Trotz Globalisierung und Informationsflut bleibt den meisten Europäern die östliche Weltmacht China eher fremd, ja vielleicht sogar ein bisschen unheimlich. Die gigantische Fläche, die Menschenmassen, die Schlagzeilen über Luftverschmutzung und Todesstrafen – das alles addiert sich zu einem eher düsteren Außenbild. Der neue Film des chinesischen Regisseurs Jia Zhangke liefert nun eine noch viel düstere Ansicht, allerdings von 'innen': Die Protagonisten seines episodenhaft strukturierten Films 'A Touch Of Sin' versuchen sich in einer entmenschlichten, ultra-materialistischen Welt über Wasser zu halten und werden dabei zum blutigen Äußersten getrieben.
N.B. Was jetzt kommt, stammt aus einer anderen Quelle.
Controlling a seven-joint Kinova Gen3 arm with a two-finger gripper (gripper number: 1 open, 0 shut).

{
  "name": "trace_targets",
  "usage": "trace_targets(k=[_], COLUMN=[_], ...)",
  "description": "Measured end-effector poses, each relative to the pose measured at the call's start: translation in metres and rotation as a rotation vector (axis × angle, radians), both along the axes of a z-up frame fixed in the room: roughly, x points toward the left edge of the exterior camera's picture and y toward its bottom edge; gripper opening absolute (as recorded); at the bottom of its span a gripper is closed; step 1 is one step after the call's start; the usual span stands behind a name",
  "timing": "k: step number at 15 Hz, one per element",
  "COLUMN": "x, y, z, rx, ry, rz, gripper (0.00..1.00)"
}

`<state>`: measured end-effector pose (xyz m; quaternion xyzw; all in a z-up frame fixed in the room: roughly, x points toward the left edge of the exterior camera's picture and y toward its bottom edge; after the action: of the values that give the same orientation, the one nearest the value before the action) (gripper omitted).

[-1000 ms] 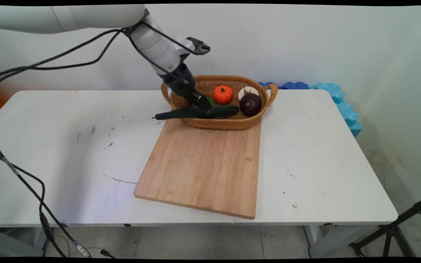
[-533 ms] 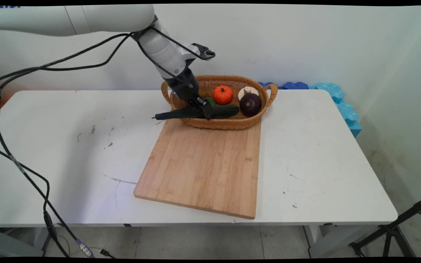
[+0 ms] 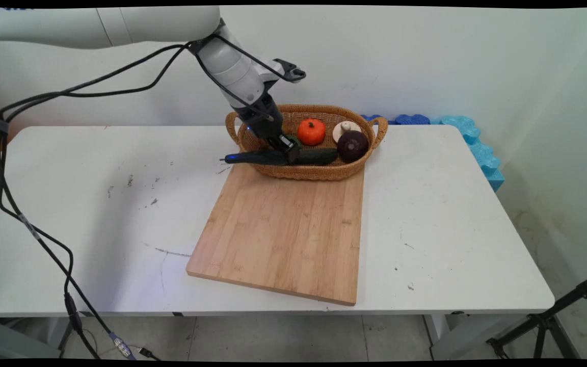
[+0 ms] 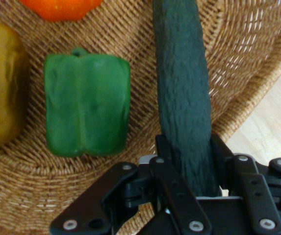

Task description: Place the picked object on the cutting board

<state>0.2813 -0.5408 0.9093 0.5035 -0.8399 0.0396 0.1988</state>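
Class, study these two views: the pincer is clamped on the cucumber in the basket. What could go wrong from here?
The pincer grips the cucumber near its middle, and one end overhangs the wicker basket rim; it might catch there and tug the basket. The green pepper beside it could get nudged. The long cucumber may also pivot in the grip.

The black gripper (image 3: pixel 289 151) reaches down into the wicker basket (image 3: pixel 370 148) and is clamped on a dark green cucumber (image 3: pixel 319 156), whose left end pokes out over the basket's rim. An orange pumpkin (image 3: pixel 310 131) and a dark purple onion (image 3: pixel 352 146) sit beside it; the basket's near edge rests on a wooden cutting board (image 3: pixel 286 229) on the white table (image 3: pixel 95 204)
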Motion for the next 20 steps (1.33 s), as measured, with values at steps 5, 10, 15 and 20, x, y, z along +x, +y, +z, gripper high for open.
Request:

Virtuos mischt Zhangke nüchternen Realismus mit stilisierter Splatter-Gewalt und schafft so einen poetischen Exploitationfilm.
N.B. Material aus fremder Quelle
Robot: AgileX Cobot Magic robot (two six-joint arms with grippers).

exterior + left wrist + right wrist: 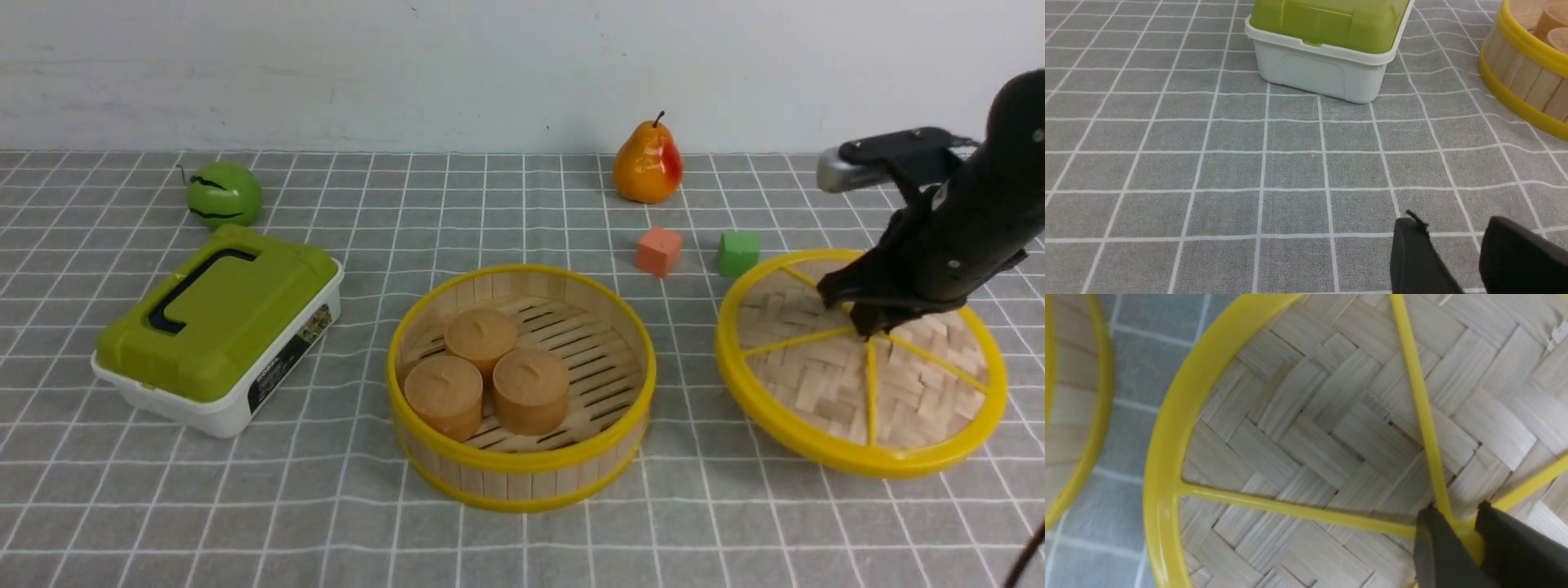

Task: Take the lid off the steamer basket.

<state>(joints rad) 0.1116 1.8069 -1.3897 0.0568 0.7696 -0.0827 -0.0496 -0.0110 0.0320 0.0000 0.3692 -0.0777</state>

Schon das erste Bild des Films leitet dies gekonnt ein: Eine perfekt arrangierte Einstellung zeigt einen auf einer einsamen Bergstraße umgekippten Laster, aus dem blutrote Äpfel auf den Asphalt rollen. Diese idyllische Optik wird jedoch jäh gebrochen: Eine mit Beilen bewaffnete Gruppe Jugendlicher versucht einen Motorradfahrer zu überfallen, dieser erschießt alle drei kaltblütig. Er ist nur eine von vier Hauptfiguren, die brutale Gewalt als letzten Ausweg aus einer von Ausbeutung und Korruption geprägten Gesellschaft wählen. In der ersten Episode etwa zieht ein entlassener Minenarbeiter gegen die skrupellosen Konzernchefs, deren Familien und andere Störenfriede mit der Schrotflinte zu Felde. Im nächsten Abschnitt wehrt sich eine junge Frau mit drastischen Methoden gegen ihre Vergewaltigung durch widerwärtige Geschäftsmänner.
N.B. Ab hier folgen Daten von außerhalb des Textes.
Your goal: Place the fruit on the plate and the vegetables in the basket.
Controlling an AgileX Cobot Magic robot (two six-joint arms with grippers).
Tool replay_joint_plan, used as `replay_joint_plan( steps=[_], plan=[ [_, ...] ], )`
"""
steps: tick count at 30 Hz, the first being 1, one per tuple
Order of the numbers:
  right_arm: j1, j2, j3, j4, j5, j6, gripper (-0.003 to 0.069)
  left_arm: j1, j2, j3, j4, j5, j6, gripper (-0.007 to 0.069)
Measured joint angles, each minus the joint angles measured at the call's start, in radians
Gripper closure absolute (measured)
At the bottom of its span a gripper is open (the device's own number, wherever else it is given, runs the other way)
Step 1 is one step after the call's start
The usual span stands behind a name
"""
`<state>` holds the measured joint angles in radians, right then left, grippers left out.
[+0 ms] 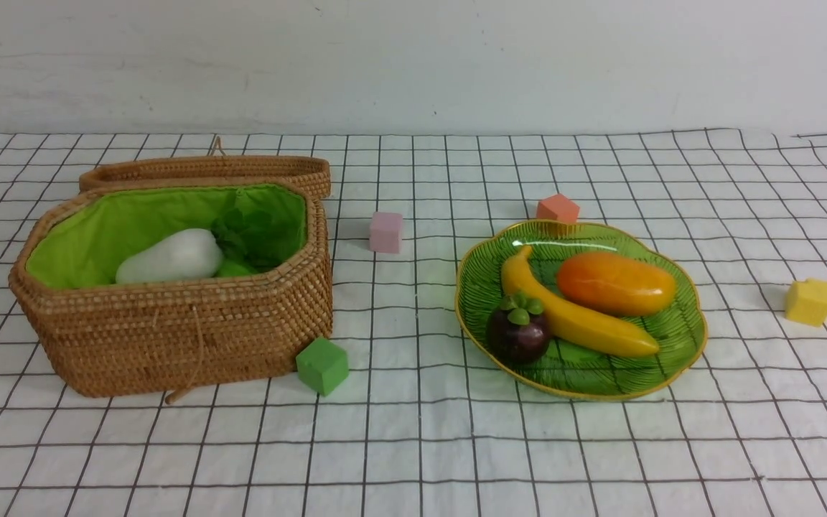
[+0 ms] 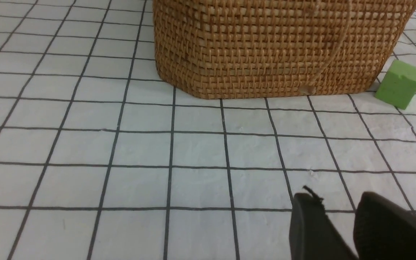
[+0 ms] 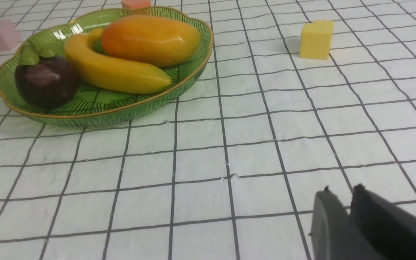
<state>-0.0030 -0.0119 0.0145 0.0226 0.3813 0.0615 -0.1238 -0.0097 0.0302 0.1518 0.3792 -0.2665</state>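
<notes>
1. Fruit is found on the plate: banana, mango, mangosteen.
2. Radish is seen inside the basket; other vegetables are hidden.
3. Left gripper and right gripper are held empty, slightly open, above the worktop.

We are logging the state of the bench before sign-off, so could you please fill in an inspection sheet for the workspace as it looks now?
Surface: white cloth with black grid, slightly wrinkled.
Job's things: mangosteen, banana and mango lie on the plate; white radish and some green leaves sit in the basket; carrot and cucumber not identifiable. Lid rests behind the basket.
Clutter: green cube by the basket, pink cube, orange cube, yellow cube.
Grippers: left gripper and right gripper are over bare cloth, jaws slightly apart, holding nothing.
Cables: nothing seen.
Surroundings: plain white wall.
</notes>
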Motion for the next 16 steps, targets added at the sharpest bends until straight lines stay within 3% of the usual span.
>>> replay_joint_plan(
  steps=[16],
  plan=[
    [0.0, 0.0, 0.0, 0.0, 0.0, 0.0, 0.0534, 0.052, 0.0, 0.0, 0.0, 0.0, 0.0, 0.042]
  ],
)
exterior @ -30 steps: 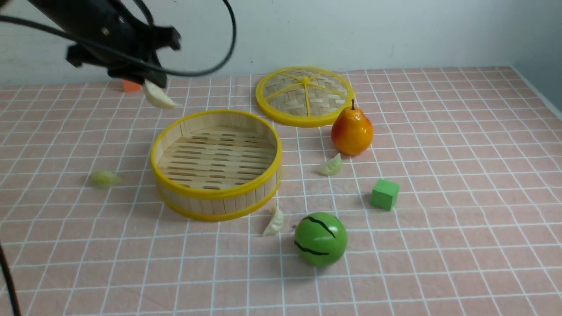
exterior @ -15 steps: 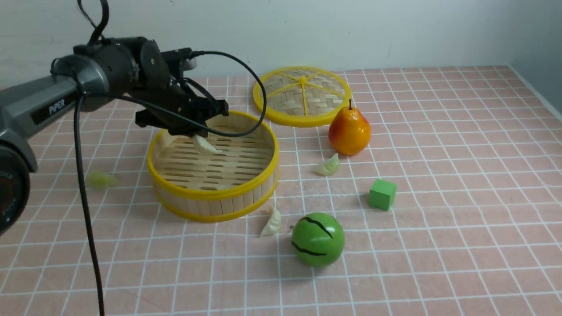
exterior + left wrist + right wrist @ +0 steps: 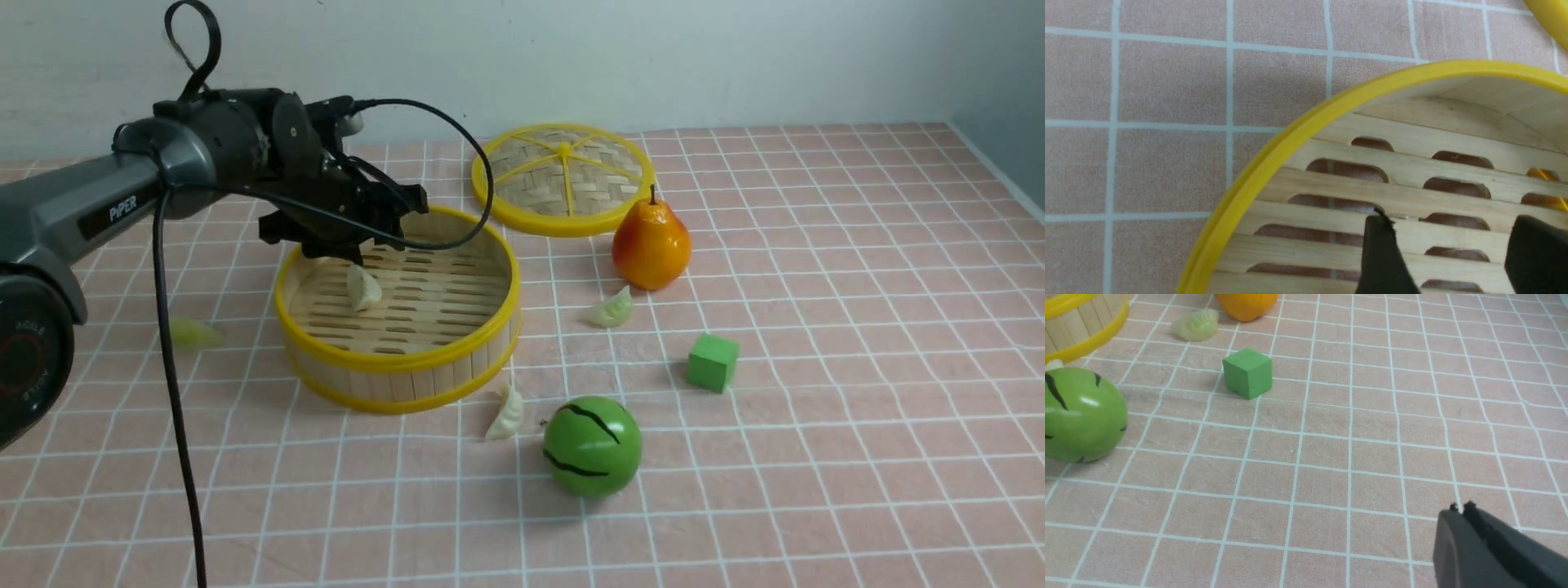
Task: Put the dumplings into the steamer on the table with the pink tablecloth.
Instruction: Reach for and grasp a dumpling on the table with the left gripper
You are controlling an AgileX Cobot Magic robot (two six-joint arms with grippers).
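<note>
Dropped from parted left fingers (image 3: 1384, 261), pale pleated dumpling (image 3: 363, 287) lies in steamer (image 3: 400, 361); right fingers (image 3: 1453, 547) clenched.

Legible markings appear in the front view only.

1. Grey arm link (image 3: 90, 204), directly behind the left gripper (image 3: 343, 251) and its wrist assembly: white wordmark "PiPER", printed along the side of the link.

2. Black round joint housing (image 3: 24, 359), farther back from the gripper on the same arm, beyond the grey link: curved lettering, of which "AGILE" is readable. The remaining characters are too small to read.
</note>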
Zhangke inszeniert diese Ausbrüche mit maximaler Brutalität und konterkariert so den ansonsten trockenen Stil mit einem grimmigem Zynismus, der an Tarantino, Park Chan-Wook und alte Martial-Arts-Filme erinnert. Durch diesen methodischen Stilwechsel lassen sich die bizarren Gewaltexplosionen sowohl als bittere Realität als auch als eskapistische Fantasien der Verzweifelten verstehen. Allerdings lösen sich selbst diese Fluchten in die Kino-Gewalt gegen Ende ins Nichts auf: Die letzte Episode, die von der tragischen Liebe eines Nachtclub-Angestellten erzählt, lässt schließlich nicht einmal mehr diese Hoffnung zu. So wirkt 'A Touch Of Sin' als eine ebenso polemische wie kunstvolle Abrechnung mit einer ums Goldene Kalb tanzenden Gesellschaft noch lange und bitter nach.